▶ [What is needed] From the records below, copy out exactly the lines from the one containing "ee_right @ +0" to the one containing "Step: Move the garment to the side", both included. Add nothing else.

▶ [Material provided]

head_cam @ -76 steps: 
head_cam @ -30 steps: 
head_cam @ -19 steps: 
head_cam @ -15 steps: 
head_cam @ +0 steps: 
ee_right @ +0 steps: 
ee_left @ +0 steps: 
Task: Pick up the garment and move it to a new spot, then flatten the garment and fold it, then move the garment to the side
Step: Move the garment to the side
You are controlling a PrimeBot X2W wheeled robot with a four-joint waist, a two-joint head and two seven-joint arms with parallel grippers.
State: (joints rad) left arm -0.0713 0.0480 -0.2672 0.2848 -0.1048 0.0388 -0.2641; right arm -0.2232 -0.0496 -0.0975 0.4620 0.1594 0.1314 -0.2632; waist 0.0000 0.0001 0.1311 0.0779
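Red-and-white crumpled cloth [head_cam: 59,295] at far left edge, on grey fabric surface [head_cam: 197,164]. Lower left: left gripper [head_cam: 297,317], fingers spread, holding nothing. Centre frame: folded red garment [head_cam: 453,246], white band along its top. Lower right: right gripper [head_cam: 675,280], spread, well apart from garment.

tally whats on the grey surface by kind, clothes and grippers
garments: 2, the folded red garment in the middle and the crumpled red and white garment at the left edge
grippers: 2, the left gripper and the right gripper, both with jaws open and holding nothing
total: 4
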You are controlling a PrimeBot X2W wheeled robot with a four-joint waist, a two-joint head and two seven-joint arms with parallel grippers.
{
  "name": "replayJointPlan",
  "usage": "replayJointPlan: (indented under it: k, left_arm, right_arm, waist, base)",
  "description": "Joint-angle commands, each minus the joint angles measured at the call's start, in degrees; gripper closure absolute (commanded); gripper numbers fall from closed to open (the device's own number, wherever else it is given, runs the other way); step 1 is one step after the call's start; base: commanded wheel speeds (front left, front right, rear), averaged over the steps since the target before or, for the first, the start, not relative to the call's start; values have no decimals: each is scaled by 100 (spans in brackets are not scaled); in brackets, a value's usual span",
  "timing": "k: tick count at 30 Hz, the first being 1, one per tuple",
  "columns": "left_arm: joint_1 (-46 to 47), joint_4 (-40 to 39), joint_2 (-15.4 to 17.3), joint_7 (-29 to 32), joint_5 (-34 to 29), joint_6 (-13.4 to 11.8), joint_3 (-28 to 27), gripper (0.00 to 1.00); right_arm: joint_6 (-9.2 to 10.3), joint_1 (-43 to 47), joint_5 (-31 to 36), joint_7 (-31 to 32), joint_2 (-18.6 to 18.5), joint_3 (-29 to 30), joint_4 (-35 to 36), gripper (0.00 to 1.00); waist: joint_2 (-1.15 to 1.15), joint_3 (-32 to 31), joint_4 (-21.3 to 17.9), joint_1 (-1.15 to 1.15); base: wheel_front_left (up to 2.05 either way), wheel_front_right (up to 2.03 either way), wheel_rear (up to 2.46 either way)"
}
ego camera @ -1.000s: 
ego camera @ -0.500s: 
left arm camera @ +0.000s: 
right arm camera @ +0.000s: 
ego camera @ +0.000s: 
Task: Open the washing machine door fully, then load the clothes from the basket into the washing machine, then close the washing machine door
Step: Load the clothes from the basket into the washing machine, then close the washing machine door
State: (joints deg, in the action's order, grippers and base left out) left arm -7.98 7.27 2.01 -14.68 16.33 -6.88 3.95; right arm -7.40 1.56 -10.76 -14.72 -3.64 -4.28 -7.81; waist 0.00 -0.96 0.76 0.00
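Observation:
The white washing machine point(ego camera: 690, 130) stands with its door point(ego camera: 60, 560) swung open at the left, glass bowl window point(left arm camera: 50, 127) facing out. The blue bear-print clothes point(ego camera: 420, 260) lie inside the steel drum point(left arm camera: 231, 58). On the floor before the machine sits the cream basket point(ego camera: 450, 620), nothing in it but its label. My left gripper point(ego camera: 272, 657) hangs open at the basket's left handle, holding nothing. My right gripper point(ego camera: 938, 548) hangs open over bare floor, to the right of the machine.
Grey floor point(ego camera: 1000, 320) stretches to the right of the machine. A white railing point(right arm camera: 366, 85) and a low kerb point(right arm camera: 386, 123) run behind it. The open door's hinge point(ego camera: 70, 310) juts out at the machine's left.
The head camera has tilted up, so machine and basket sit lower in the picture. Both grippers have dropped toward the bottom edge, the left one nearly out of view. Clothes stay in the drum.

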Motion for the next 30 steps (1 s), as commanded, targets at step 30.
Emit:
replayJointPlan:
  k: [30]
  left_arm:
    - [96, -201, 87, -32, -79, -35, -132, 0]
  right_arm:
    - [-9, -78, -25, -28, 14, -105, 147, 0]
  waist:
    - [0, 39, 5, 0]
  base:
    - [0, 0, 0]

▶ [Written reply]
ee_right @ +0 steps: 
ee_left @ +0 steps: 
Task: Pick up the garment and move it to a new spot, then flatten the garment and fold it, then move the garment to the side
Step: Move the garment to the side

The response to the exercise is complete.